Que bom o tempo que éramos menos sós.

10 de dez. de 2015

Tristeza triste

A tristeza é triste.

Durante toda a noite, me veio uma tristeza, que nem as maiores alegrias conseguiriam anular. Tentei cerveja, video game, filme, loteria... Tentei trabalho, tentei academia, tentei dar voltas pelo quarteirão... Nada foi capaz de espantar essa vontade do choro. E o pior é que nem chorar eu pude. Ajoelhei perto da cama, pensei nos maiores dramas da humanidade, mas o choro não veio. Que tristeza triste é essa, que nem a lágrima faz cair?

Liguei, mandei mensagem, parece que não me ama mais, sei lá. Vai ver, amanhã chega com o abraço maior do mundo e parece que nada aconteceu, parece que a tristeza nem veio, foi só noite mal dormida, só sonho ruim de segunda-feira pós férias. Mas não, a tristeza é triste.

E como é que tristeza há de ser feliz afinal? Tem tempestade que precede o céu azul. Tem tempestade, que é só tempestade mesmo. Vem em noite de festa, molha os sapatos, estraga o penteado, elimina o perfume e vai embora só de manhã, deixando o domingo cinza. Quer coisa mais triste que domingo cinza?

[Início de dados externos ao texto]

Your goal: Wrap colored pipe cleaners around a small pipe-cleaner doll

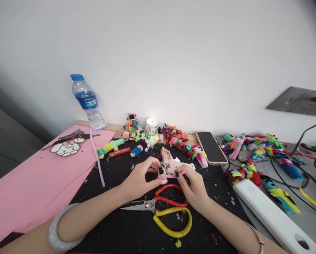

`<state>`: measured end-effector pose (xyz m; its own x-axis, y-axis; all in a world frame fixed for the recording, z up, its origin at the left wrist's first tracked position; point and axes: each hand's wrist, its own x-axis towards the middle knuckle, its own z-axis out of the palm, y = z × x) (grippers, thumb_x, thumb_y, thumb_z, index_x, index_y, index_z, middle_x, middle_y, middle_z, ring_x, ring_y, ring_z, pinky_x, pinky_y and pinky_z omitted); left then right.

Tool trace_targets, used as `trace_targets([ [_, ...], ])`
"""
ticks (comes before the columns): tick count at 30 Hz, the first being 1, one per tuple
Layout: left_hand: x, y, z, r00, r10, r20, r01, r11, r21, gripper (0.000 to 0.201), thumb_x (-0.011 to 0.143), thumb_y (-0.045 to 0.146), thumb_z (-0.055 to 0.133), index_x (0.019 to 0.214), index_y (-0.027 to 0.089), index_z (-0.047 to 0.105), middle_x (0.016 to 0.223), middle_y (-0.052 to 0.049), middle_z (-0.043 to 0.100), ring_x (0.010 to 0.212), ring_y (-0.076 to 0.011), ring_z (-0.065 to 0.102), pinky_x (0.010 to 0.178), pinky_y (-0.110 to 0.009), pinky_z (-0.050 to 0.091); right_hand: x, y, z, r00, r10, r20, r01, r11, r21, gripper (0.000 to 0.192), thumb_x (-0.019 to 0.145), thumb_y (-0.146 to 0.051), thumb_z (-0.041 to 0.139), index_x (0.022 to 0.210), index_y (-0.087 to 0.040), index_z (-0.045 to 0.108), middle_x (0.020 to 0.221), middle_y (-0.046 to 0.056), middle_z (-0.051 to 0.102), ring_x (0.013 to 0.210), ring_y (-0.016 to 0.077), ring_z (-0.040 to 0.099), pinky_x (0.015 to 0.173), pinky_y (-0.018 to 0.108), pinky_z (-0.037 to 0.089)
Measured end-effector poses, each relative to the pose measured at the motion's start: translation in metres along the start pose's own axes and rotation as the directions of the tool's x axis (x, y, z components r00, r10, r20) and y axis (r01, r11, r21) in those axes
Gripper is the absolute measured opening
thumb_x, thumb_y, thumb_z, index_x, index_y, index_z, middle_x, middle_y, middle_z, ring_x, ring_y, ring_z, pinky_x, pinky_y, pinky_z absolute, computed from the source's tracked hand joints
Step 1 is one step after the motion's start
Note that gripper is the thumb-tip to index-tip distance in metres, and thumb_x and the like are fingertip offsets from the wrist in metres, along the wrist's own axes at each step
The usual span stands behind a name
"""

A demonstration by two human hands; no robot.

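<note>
On the near side of our fingers, we have the scissors (147, 205) on the black mat (102, 222), blades pointing left, with one red and one yellow handle loop. To the right of the fingers lies a long white object (274, 215) with an oval hole in its near end.

At the center, we hold the pink strip (162, 177). Our left hand (142, 175) pinches it between thumb and bent forefinger, where it curves. Our right hand (196, 187) pinches a pink length between thumb and forefinger; we cannot tell whether the two portions join.

Just beyond the fingertips, we see the pale pink glue gun (171, 167). Farther out, colorful fuzzy figures (177, 141) flank a white candle-like cup (151, 126). Beyond the right fingers lies the phone (212, 148); far beyond the left fingers, a water bottle (87, 100) stands near the wall.
</note>
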<state>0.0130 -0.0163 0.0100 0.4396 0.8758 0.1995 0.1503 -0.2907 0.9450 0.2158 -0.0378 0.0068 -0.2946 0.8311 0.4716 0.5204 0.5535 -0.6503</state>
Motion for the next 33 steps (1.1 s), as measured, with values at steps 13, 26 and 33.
trace_targets([
  [13,0.002,-0.002,0.000,0.989,-0.129,-0.073,0.110,0.967,-0.228,0.027,0.074,0.030,0.066,0.092,0.020,0.049,0.091,-0.003,0.057,0.090,-0.0166,0.056,0.081,-0.030,0.047,0.000,-0.001,0.002,1.000,-0.007,0.000,0.007,1.000,-0.013,0.015,0.086,-0.015,0.046,0.073,-0.020,0.050,0.066,0.000,0.054,0.061,0.0147,0.052,0.058,0.026,0.041],
  [26,0.006,-0.013,0.005,0.970,-0.242,-0.006,0.210,0.852,-0.479,0.024,0.077,0.029,0.064,0.090,0.020,0.047,0.087,-0.001,0.061,0.083,-0.0132,0.058,0.080,-0.028,0.043,-0.005,-0.010,0.002,0.996,-0.064,0.062,0.061,0.997,0.039,0.015,0.084,-0.013,0.046,0.071,-0.019,0.048,0.063,0.000,0.050,0.059,0.0146,0.045,0.056,0.026,0.036],
  [33,0.006,-0.008,0.002,0.980,-0.200,0.005,0.180,0.869,-0.460,0.020,0.080,0.028,0.061,0.091,0.020,0.046,0.089,0.000,0.059,0.083,-0.0117,0.056,0.079,-0.026,0.043,-0.006,-0.010,0.002,0.995,-0.095,0.033,0.093,0.994,0.056,0.012,0.085,-0.011,0.046,0.079,-0.019,0.053,0.069,0.002,0.055,0.063,0.0155,0.050,0.059,0.027,0.039],
])
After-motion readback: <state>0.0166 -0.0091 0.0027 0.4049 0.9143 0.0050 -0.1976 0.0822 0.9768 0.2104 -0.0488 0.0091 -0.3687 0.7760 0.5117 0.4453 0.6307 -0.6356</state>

A vida é epopeia anunciada. Sem heróis, sem glórias. Você é tão bom quanto o dia de ontem.

14 de jul. de 2014

Sexta, sábado, domingo

Acordei e fui testemunha de um céu lisérgico
Desses que nem a cortina quer esconder
Tinha dormido bem e era sábado,
Mas a cama vazia dava o tom de cinza
Cinza quase castanho, o azul desbotou
Minha mão tateou o vácuo, despertador tocou
Tinha mensagem sua, de texto, de voz
Sem teu corpo ali do lado, ao menos dados
Justo hoje que eu queria fatos e fotos
Sempre quero, coleciono prints de você
Preferiria colecionar abraços sem partida,
Breves retornos, beijos sem despedida
Nesse romance à prazo, aceito pagar à vista
Veio a quinta, é só amanhecer pra você chegar
Sábado volta a ser sábado e o domingo azul
Semana que vem é triste, você não vem
É tempo do azul virar cinza e o sábado domingo.

9 de jul. de 2014

O festival

Foi em 2011, mas tanto faz,
Podia ter sido 2008 ou 7
Naquele festival de cinema,
Foi a melhor cena que eu vi

E não estava em nenhum filme
Não disputou nenhum prêmio
Pode até ter escapado das lentes,
Mas meus olhos captaram em 24 frames

Virou um belo plano sequência, one shot
Um take e já merecia até tapete vermelho,
Leão em Cannes, Urso em Berlim

Passei os próximos anos querendo um remake
Tentei, mandei roteiro, não vinha
Não tinha disponibilidade a atriz principal

Escrevi outro plot, criei outro shot
Suspirei quando aceitou fazer meu filme
A musa veio, produzi e filmei. FICA?